Tending a garden may not be your hobby; but if you rent or own a home, you might need to care for the lawn. You don't have to be an expert to grow a healthy lawn -- the key is to work with nature. You need to create the right conditions for your grass to grow strong and stay healthy. A healthy lawn can resist damage from weeds, disease and insect pests. Set realistic weed and pest control goals for your lawn. Think of lawn care as a preventive health care program, like one you would follow to stay healthy yourself. The goal is to prevent problems from ever occurring.

Pesticides can be effective, but should not be relied on as the quick-fix solution to any lawn problem. Serious, ongoing pest problems are often a sign that your lawn is not getting what it needs to stay healthy. Pests may be a symptom of an underlying problem. You need to correct the underlying problem to reduce the chances of pests reappearing.
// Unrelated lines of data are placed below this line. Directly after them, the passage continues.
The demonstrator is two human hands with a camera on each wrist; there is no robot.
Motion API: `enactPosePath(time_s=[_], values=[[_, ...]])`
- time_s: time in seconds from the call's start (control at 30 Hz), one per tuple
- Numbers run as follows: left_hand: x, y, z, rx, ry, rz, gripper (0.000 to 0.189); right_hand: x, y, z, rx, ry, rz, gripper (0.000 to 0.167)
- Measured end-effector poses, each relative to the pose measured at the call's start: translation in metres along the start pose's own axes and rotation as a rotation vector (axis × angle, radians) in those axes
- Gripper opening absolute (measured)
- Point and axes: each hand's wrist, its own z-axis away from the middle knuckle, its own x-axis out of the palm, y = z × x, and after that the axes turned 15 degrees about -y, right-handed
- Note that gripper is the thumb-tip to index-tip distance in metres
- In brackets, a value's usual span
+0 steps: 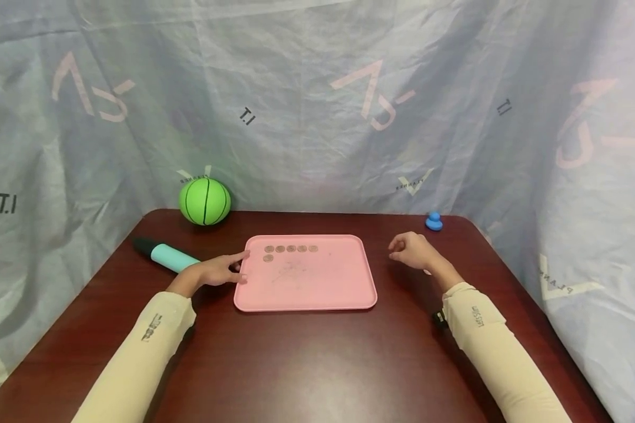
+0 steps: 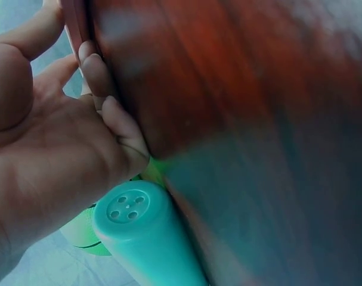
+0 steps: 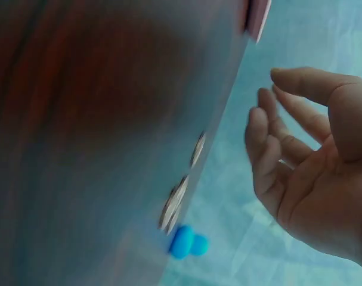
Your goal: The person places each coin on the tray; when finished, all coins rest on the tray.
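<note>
A pink tray (image 1: 317, 288) lies on the table, with several round coins (image 1: 291, 249) in a row near its far left edge and one coin (image 1: 268, 258) below them. My left hand (image 1: 219, 270) touches the tray's left rim, with thumb and index finger spread; in the left wrist view its other fingers bend near the tabletop. My right hand (image 1: 415, 251) hovers right of the tray, fingers loosely bent. In the right wrist view its thumb and index tips come close, with nothing visible between them. Several coins (image 3: 175, 202) lie on the table near this hand.
Behind the left hand lies a turquoise cylinder with a black end (image 1: 171, 257). A green ball (image 1: 205, 201) sits at the back left and a small blue duck-like toy (image 1: 434, 221) at the back right. A grey cloth (image 1: 307, 117) hangs behind the dark wooden table (image 1: 307, 364).
</note>
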Motion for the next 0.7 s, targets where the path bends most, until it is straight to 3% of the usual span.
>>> enactPosePath(time_s=[0.27,0.5,0.7], values=[[0.000,-0.004,-0.002,0.007,-0.007,0.008,0.081,-0.012,0.029,0.016,0.099,-0.102,-0.022,0.020],[0.000,-0.003,-0.002,0.014,-0.006,0.002,0.081,-0.015,0.038,0.016,0.175,-0.163,-0.081,0.029],[0.000,-0.004,-0.004,0.011,-0.002,0.005,0.082,-0.016,0.041,0.014,0.190,-0.195,-0.084,0.036]])
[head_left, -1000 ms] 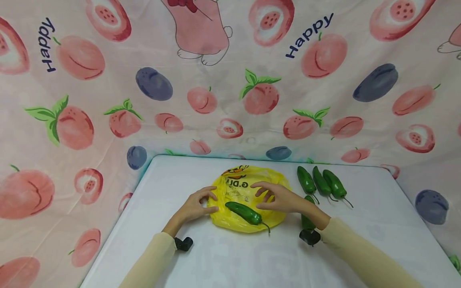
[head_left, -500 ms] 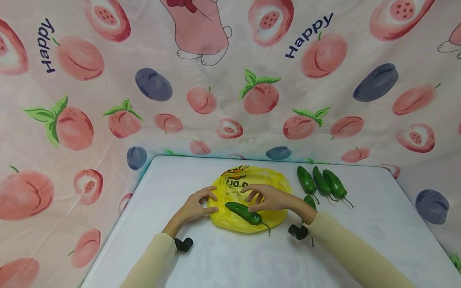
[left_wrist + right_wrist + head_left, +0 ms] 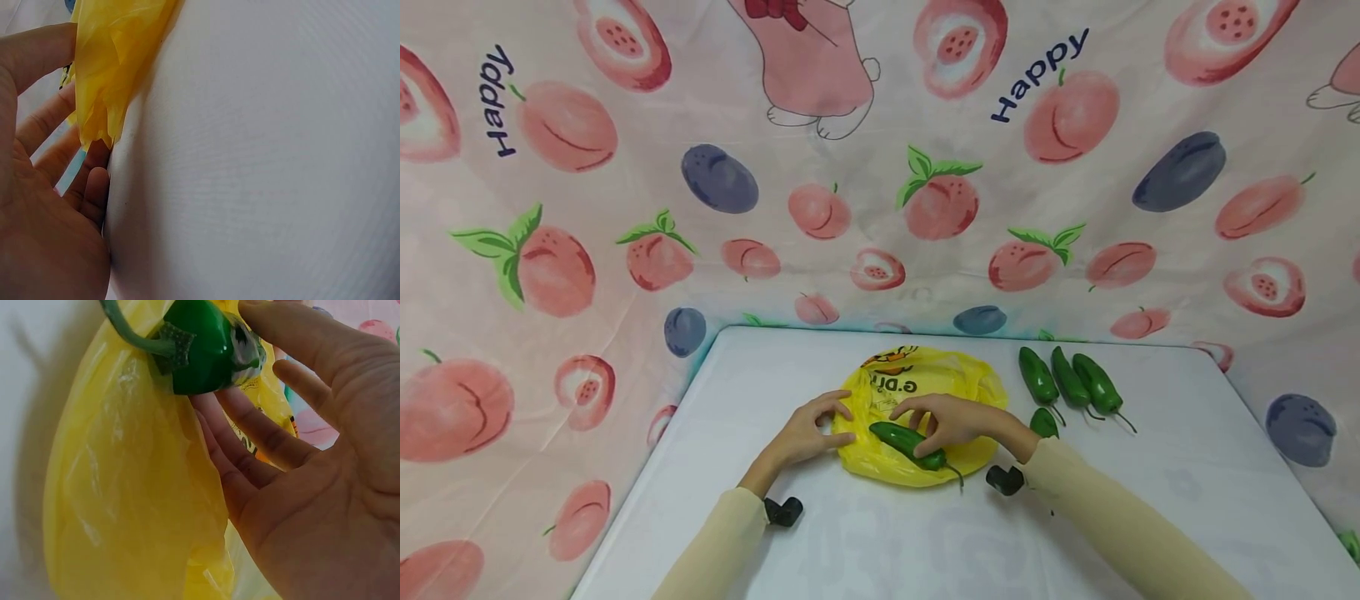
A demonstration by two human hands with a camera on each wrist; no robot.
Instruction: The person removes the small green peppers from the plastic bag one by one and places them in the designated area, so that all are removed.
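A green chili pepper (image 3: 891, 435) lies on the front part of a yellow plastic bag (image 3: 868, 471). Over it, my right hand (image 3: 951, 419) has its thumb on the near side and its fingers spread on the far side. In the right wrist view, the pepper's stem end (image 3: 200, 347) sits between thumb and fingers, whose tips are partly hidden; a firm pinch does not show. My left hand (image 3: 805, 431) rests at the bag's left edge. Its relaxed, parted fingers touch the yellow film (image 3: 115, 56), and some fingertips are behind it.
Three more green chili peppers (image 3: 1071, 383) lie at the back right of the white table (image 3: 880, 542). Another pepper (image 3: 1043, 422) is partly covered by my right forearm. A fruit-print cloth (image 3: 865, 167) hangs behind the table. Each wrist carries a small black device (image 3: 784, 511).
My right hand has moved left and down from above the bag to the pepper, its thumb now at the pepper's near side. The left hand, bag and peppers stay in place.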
Make these six steps part of a preventive health care program for your lawn:

  1. Develop healthy soil that has the right pH balance, key nutrients, and good texture. You can buy easy-to-use soil analysis kits at hardware stores or contact your local County Cooperative Extension Service for a soil analysis.
  2. Choose a type of grass that grows well in your climate. For instance, if your area gets very little rain, don't plant a type of grass that needs a lot of water. Your local County Cooperative Extension Service can advise you on which grasses grow best in your area.
  3. Mow high, mow often, and make sure the lawn mower blades are sharp. Grass that is slightly long makes a strong, healthy lawn with few pest problems. Weeds have a hard time taking root and growing when grass is fairly long (around 2½ to 3½ inches for most types of grass). A foot-high meadow isn't necessary; just adding an inch to the length of your grass will give most lawns a real boost.
  4. Water deeply but not too often. The best rule is to water only when the lawn begins to wilt from dryness -- when the color dulls and footprints stay in the grass for more than a few seconds. Avoid watering during the hottest part of the day because the water will evaporate too quickly.
  5. Correct thatch buildup. Thatch is a layer of dead plant material between the grass blades and the soil. When thatch gets too thick (deeper than ¾ of an inch), it prevents water and nutrients from getting into the soil and reaching the roots of the grass. Overusing synthetic fertilizer can create a heavy layer of thatch, and some kinds of grass are prone to thatch buildup. In a healthy lawn, earthworms, spiders, millipedes, and a variety of microorganisms help keep the thatch layer in balance by breaking it up and using it for food, which releases nutrients into the soil. You can get rid of excess thatch by raking the lawn using a dethatching rake or by using a machine that pulls plugs out of the grass and thatch layer to break it up. Sprinkle a thin layer of topsoil or compost over the lawn after dethatching or aerating it to speed up the process of decomposition.
  6. Set realistic weed and pest control goals. It is almost impossible to get rid of all weeds and pests. However, even a lawn that is 15 percent weeds can look almost weed-free to the casual observer. A healthy lawn will probably always have some weeds and some insect pests. But a healthy lawn will also have beneficial insects and other organisms like earthworms that keep pests under control. Improper use of pesticides can kill these beneficial organisms.

By following this preventive health care program for your lawn, you should be able to rely very little, if at all, on chemical pesticides for weed and insect pest control.